For one, a country experiencing a sustained period of credit inflation will shift resources, building up finance and financial services at the expense of manufacturing. For example, about 35 percent of the output of the United States in 1965 came from the manufacturing sector. Early in 2011, this figure dropped to less than 14 percent. Also, exposure to risk increases during periods of sustained credit inflation along with increasing financial leverage and financial innovation.
Furthermore, in the United States the industrial use of capital declined from over 90 percent of capacity around the middle of the 1960s to around 80 percent at the last peak of capacity utilization. Capacity utilization now stands around 75 percent. The under-employment of labor also increases during such times. My estimates place under-employment of the American worker at around one in five people of employment age. I believe that over the next year or two this figure will not decline, even in the face of declining unemployment, because of the wave of mergers and acquisitions that are going to take place.
The assumption of the economist that “everything else will not change” in the face of a declining value of the dollar does not hold. Yes, the declining value of the dollar does make American goods cheaper in world markets, but this does not account for the changes in the structure of the American economy when credit inflation pervades the nation for a fifty-year period. In the American case, the changing structure of the American economy has not helped solve the balance of trade problem.

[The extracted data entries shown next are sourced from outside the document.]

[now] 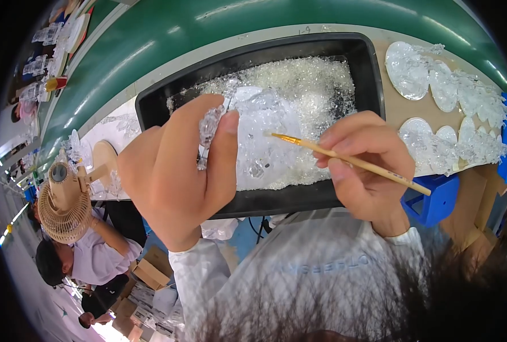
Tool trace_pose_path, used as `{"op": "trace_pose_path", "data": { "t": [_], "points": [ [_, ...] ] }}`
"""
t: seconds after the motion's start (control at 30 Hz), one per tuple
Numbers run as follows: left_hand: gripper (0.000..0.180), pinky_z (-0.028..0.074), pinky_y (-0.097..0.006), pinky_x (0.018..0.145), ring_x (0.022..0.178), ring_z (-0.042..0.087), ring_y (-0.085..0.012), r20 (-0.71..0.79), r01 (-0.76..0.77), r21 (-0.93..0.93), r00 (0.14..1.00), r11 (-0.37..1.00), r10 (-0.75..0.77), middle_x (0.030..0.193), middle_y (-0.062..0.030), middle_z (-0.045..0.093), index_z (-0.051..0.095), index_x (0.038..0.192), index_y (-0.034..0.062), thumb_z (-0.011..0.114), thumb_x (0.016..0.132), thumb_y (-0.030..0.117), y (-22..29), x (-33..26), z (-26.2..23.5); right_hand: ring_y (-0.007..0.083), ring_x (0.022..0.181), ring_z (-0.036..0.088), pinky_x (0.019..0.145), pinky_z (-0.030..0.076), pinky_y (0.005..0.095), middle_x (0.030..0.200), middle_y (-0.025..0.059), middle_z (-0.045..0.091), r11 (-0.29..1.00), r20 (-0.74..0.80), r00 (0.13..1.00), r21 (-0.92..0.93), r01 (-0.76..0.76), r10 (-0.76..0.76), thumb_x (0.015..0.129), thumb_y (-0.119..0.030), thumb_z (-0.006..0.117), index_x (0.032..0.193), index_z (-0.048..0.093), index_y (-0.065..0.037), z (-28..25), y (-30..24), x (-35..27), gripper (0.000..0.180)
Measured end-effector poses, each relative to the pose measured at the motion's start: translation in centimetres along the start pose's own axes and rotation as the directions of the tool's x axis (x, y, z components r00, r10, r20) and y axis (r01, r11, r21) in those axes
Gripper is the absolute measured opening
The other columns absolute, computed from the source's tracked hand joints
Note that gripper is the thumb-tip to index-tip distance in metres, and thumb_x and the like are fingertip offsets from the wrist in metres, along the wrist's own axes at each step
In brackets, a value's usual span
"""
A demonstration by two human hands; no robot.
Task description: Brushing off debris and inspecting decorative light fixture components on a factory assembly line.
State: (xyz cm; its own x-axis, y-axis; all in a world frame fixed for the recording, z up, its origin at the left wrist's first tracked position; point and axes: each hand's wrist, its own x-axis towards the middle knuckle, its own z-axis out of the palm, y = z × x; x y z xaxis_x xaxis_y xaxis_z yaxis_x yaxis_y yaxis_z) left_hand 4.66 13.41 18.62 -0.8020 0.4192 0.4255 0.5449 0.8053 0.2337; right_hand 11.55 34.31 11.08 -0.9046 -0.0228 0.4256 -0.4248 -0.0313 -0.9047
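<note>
My left hand (185, 159) is closed on a white, rounded piece (259, 145) edged with clear crystal-like bits, holding it over the black tray (239, 206). Thumb and fingers pinch it at its left side. Between the fingers of my right hand (370, 162) is a thin paintbrush (359, 163) with a light wooden handle. Its tip points left and lies on or just above the white face; contact is hard to tell. Sparkling clear chips (327, 85) fill much of the tray behind and around the piece.
Several white discs with clear crystal-like clusters (444, 85) lie on brown board to the right. A blue stool (433, 199) stands below them. At left are a beige fan (65, 199) and a seated person (96, 251). The green belt (265, 20) runs along the back.
</note>
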Motion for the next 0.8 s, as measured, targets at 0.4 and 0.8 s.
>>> {"op": "trace_pose_path", "data": {
  "t": [0.4, 0.8],
  "points": [
    [0.014, 0.039, -0.026, 0.052, 0.052, 0.053, -0.0144, -0.022, -0.042, 0.007, 0.999, 0.999, 0.043, 0.066, -0.0057, 0.066, 0.077, 0.089, 0.0061, 0.08, 0.075, 0.008, -0.2, -0.4, -0.4, 0.0205, 0.064, 0.066, 0.056, 0.053, 0.0284, 0.091, 0.0144, 0.072, 0.934, 0.025, 0.989, -0.326, 0.147, -0.147, 0.065, 0.01, 0.073, 0.087, 0.068, -0.004, -0.2, 0.7, 0.7, 0.026],
    [0.024, 0.05, -0.031, 0.065, 0.062, 0.062, -0.0254, -0.027, -0.249, -0.009, 0.968, 0.969, 0.248, 0.081, -0.0103, 0.073, 0.072, 0.094, -0.0015, 0.079, 0.072, 0.003, -0.4, -0.4, -0.5, 0.0212, 0.062, 0.064, 0.053, 0.053, 0.0279, 0.085, 0.011, 0.068, 0.995, 0.071, 0.997, -0.099, 0.012, -0.005, 0.064, 0.006, 0.074, 0.09, 0.068, -0.002, -0.1, 0.0, -0.4, 0.027]
  ]
}}
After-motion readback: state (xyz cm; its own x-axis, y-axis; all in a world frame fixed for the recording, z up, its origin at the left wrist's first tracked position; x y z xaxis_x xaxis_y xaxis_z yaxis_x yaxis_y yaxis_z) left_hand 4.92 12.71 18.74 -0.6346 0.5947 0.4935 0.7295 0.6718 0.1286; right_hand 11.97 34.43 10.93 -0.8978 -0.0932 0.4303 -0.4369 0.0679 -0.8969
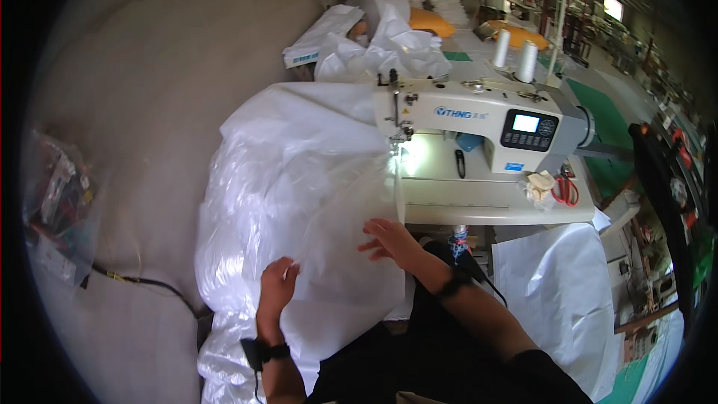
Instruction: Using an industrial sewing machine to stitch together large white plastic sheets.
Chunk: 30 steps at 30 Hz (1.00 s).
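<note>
A large white, shiny plastic sheet (299, 172) drapes over the left end of the sewing table and down toward my lap. Its right edge runs up to the needle area of a white sewing machine (449, 112), where a lamp glows. My right hand (390, 243) is over the sheet's right side, fingers spread, with nothing held. Lower and to the left, my left hand (277, 284) is also over the sheet, fingers slightly bent and apart, nothing visible in it. Whether either palm touches the sheet is unclear. Each wrist wears a black band.
On the machine bed lie a black-handled tool (460, 164) and red scissors (566, 191). Two white thread spools (527, 62) stand behind the machine. Another white sheet (557, 292) hangs at the right. A black cable (149, 282) crosses the floor at left, near a clear bag (60, 209).
</note>
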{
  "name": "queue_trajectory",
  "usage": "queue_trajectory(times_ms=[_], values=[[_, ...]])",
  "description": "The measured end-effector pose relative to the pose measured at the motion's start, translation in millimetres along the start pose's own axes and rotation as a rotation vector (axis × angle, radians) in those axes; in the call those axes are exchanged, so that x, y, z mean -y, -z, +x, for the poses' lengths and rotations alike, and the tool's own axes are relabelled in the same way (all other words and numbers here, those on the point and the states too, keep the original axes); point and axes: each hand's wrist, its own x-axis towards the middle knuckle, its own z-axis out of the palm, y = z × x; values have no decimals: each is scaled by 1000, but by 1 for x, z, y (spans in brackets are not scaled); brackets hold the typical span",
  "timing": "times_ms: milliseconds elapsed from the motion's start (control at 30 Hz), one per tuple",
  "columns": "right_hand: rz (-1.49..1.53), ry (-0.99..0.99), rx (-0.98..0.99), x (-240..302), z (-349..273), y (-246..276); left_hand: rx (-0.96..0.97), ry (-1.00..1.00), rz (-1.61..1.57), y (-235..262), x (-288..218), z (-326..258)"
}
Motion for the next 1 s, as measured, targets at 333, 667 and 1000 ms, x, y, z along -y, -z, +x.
queue_trajectory(times_ms=[333, 667, 1000], values=[[344, -55, 190, -39, 23, 9, 454, 204, -36, 37, -54, -2], [-677, -211, 466, -64, -62, 16, 97, 27, 415, -65, 56, 147], [-51, -149, 106, -85, -11, 38, 192, 168, 620, -61, 111, 239]])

The view from the “rest-of-the-world” is that the United States is not going to change its viewpoint. The United States has been able to act the way it has because it has had the “reserve currency” of the world and has been big enough to absorb the international capital flows that have existed over the past fifty years.
But, the United States fiscal and monetary authorities are in a battle now which, given their views, will not allow them act any differently than they have over the past fifty years.
They argue that government spending must be maintained or increased in order to put people back to work.
They argue that credit inflation must be forced on the American people so that the efforts of individuals and businesses to deleverage, to reduce the excessive leverage they had built in the past, can be offset and these individuals and businesses can get back to the process of re-leveraging so as to stimulate economic growth and reduce unemployment.
Ms. Tett speaks of the existence of the culture war between the European Central Bank and the Federal Reserve. Certainly, different worldviews seem to exist between the leaders of these two organizations.
But, it is the assumptions behind the worldviews that seem to be dramatically different and it is the assumptions that ultimately prove to be so important. The worldviews are derived from the assumptions, but it is the assumptions that people find so hard to give up because they become so personal.
As long as the United States continues to believe that the declining value of the dollar is good for the country, based on arguments similar to the ones attributed above to Christina Romer, and looks for excuses like “poor local policy” and “excess savings in emerging countries,” the leaders of the United States will continue to believe that it can proceed as it has for the last fifty years.
As long as the leaders of the United States continue to act as they have for the last fifty years then the value of the dollar will continue to decline.
And, the attitude toward American policymaking will continue to be: “We don’t expect Americans to fight temptation.”